= How to complete this task =
Could you print exactly the lines of the listing below, starting at the line that has "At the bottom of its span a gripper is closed" and ending at the line that has "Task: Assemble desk", and only those lines?

= The data =
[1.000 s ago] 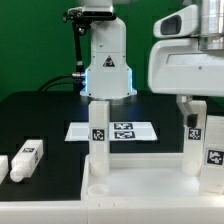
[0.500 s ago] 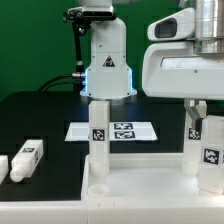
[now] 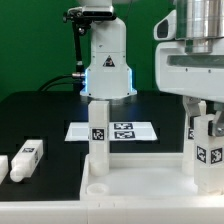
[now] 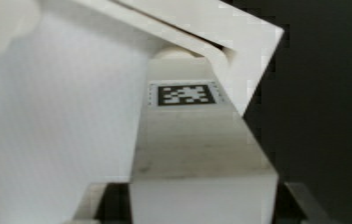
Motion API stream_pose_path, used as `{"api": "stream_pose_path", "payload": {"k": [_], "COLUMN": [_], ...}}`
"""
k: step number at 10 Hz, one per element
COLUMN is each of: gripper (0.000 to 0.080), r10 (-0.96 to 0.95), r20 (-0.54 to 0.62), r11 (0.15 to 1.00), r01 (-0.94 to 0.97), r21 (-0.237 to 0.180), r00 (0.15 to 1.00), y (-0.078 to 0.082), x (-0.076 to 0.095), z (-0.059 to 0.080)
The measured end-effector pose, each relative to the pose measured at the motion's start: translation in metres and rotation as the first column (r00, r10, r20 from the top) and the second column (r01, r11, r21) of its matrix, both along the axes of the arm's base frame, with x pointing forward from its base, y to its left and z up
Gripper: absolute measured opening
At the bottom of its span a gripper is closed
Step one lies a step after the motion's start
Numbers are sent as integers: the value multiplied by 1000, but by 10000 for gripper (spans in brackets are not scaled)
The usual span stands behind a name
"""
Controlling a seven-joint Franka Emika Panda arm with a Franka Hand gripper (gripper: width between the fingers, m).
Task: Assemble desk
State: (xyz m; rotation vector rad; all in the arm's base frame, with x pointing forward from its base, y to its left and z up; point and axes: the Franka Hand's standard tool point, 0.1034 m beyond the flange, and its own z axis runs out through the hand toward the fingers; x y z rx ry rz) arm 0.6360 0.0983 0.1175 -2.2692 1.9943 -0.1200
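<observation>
The white desk tabletop [image 3: 140, 185] lies at the front with its rim up. One white tagged leg [image 3: 98, 135] stands upright in its socket on the exterior view's left. My gripper [image 3: 203, 118] is at the exterior view's right, shut on another upright white leg [image 3: 207, 155] over the tabletop's right side. In the wrist view this leg [image 4: 191, 150] with its tag fills the space between my fingers [image 4: 111, 203]. Its lower end is hidden. Two loose legs [image 3: 27, 153] [image 3: 3, 164] lie on the black table at the left.
The marker board [image 3: 113, 130] lies flat behind the tabletop. The robot base [image 3: 107, 60] with its blue light stands at the back. A black cable runs behind it on the left.
My gripper and arm have shifted towards the exterior view's right and loom larger. The held leg has barely moved. The standing leg and loose legs have not moved.
</observation>
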Motion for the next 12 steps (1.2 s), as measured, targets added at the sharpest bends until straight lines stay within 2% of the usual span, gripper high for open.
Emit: {"api": "stream_pose_path", "payload": {"k": [1, 2, 5, 6, 7, 8, 9, 10, 12], "gripper": [285, 285, 285, 501, 501, 616, 616, 644, 648], "r10": [-179, -232, -228, -180, 55, 223, 295, 361, 473], "r20": [-23, -30, -32, -26, -2, 16, 10, 2, 1], "r11": [983, 971, 972, 982, 998, 975, 955, 932, 880], "r01": [179, 233, 229, 181, -55, -224, -295, -361, -472], "r21": [47, 60, 58, 49, 22, 14, 7, -19, -43], "r00": [984, 972, 973, 983, 999, 975, 955, 933, 881], "y": [2, 3, 2, 2, 3, 8, 16, 25, 18], "x": [-1, -1, -2, -1, 3, 3, 0, -3, -1], "z": [1, 0, -1, -1, -1, -3, -6, -6, -6]}}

= Answer to this task =
At the bottom of its span a gripper is closed
Step one lies a step after the motion's start
Numbers are sent as integers: the value multiplied by 1000, but by 10000 for gripper (spans in brackets are not scaled)
The usual span stands behind a name
"""
Controlling a seven-joint Franka Emika Panda arm with a Franka Hand gripper (gripper: width between the fingers, m).
Task: Assemble desk

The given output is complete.